*Assigned task:* Scan the listing for "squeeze" and copy out each line that has it.

*Data extract:*

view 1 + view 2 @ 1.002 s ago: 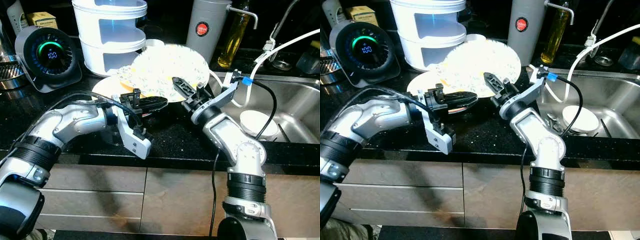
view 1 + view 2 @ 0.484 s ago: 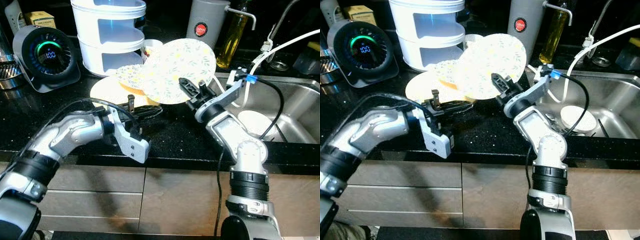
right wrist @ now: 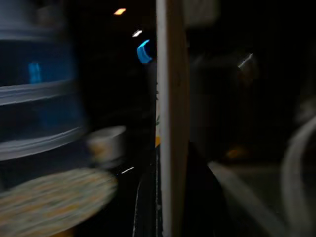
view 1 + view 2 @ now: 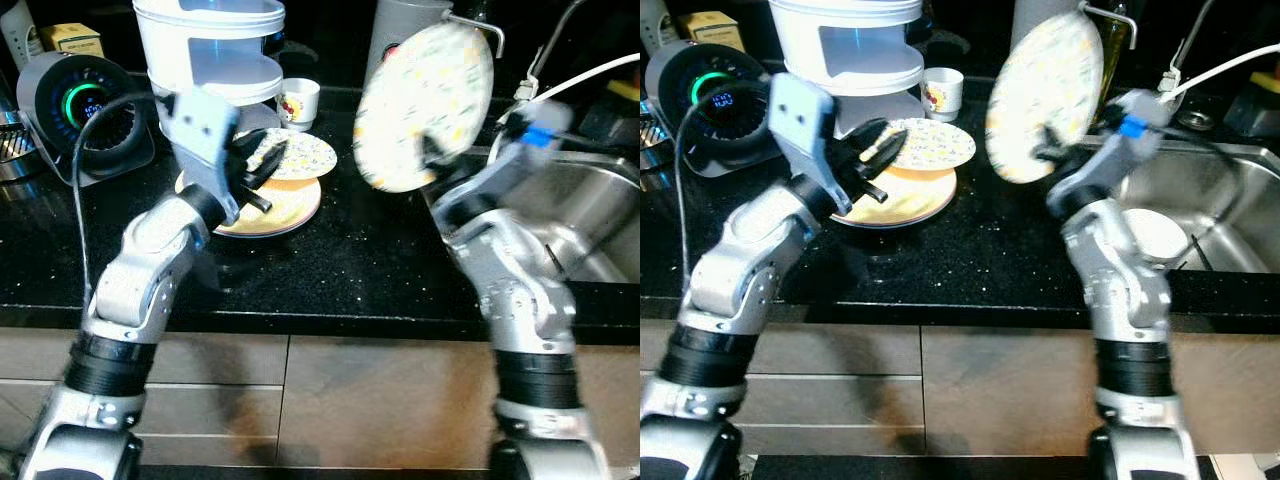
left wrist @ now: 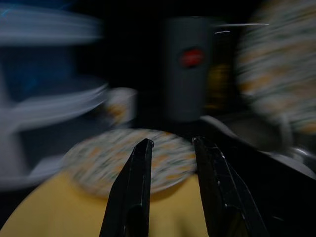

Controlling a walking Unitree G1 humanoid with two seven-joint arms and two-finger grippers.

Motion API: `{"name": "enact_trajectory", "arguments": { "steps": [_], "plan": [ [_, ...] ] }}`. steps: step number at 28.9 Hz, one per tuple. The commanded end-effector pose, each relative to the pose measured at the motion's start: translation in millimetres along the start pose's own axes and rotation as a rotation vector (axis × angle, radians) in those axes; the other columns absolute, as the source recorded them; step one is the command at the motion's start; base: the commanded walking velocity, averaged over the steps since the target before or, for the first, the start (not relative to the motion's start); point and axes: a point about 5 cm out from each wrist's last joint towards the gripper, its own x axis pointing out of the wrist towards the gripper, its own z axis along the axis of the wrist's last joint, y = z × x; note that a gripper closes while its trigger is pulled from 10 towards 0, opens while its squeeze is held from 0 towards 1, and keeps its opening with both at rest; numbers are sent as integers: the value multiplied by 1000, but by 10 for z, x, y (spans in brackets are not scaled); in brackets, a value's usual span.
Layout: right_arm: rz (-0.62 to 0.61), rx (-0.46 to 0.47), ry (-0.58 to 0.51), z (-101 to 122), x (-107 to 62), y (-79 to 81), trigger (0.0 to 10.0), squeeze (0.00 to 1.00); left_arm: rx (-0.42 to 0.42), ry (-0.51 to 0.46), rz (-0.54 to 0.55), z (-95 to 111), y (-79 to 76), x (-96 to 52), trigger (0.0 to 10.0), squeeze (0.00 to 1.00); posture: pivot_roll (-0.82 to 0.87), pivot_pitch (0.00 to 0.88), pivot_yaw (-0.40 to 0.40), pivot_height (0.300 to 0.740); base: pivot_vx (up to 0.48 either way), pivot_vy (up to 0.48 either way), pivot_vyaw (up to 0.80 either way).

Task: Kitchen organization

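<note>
- While my right tool (image 4: 1048, 153) pinches the large patterned plate (image 4: 425, 105) by its lower rim, that plate stands nearly on edge, lifted above the black desk (image 4: 360, 270) beside the sink (image 4: 1200, 190).
- My left tool (image 5: 170, 163) is spread with nothing between its fingers, poised just over the small patterned plate (image 4: 925, 145), which lies flat on the yellow plate (image 4: 902, 198).
- That stack lies to the left of the lifted plate, so my left arm is nearer it; I judge the sink is nearer my right.
- A round red label on the grey canister (image 5: 190, 66) is too blurred to read; the digits on the fan's (image 4: 75, 105) green display are likewise illegible.
</note>
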Motion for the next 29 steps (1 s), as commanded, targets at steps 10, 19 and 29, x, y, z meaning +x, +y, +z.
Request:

*Answer for the task:*
Motion API: `{"name": "enact_trajectory", "arguments": { "steps": [_], "plan": [ [_, ...] ] }}`. steps: step number at 28.9 Hz, one per tuple. The commanded end-effector pose, each relative to the pose measured at the motion's start: translation in millimetres along the start pose's own axes and rotation as a rotation vector (axis × angle, radians) in those axes; the other columns absolute, as the source recorded them; step one is the command at the motion's start; base: the commanded walking velocity, averaged over the steps since the target before or, for the first, the start (not relative to the motion's start); point and axes: a point about 5 cm out from each wrist's last joint towards the gripper, its own x axis pointing out of the wrist towards the gripper, its own z axis along the axis of the wrist's last joint, y = z × x; note that a gripper closes while its trigger is pulled from 10 towards 0, opens while its squeeze is held from 0 towards 1, and keeps its opening with both at rest; numbers are sent as integers: the value multiplied by 1000, but by 10 for z, x, y (spans in brackets are not scaled); in brackets, a value's usual span.
Layout: right_arm: rz (-0.62 to 0.61), rx (-0.46 to 0.47), ry (-0.58 to 0.51), z (-101 to 122), x (-107 to 62), y (-79 to 81), trigger (0.0 to 10.0), squeeze (0.00 to 1.00); left_arm: rx (-0.42 to 0.42), ry (-0.51 to 0.46), rz (-0.54 to 0.55), z (-95 to 111), y (-79 to 76), x (-96 to 52), trigger (0.0 to 10.0), squeeze (0.00 to 1.00); posture: pivot_roll (-0.82 to 0.87), pivot_pitch (0.00 to 0.88), pivot_yaw (-0.40 to 0.40), pivot_height (0.300 to 0.740); base: pivot_vx (up to 0.48 either way), pivot_vy (up to 0.48 either way), pivot_vyaw (up to 0.80 either way).

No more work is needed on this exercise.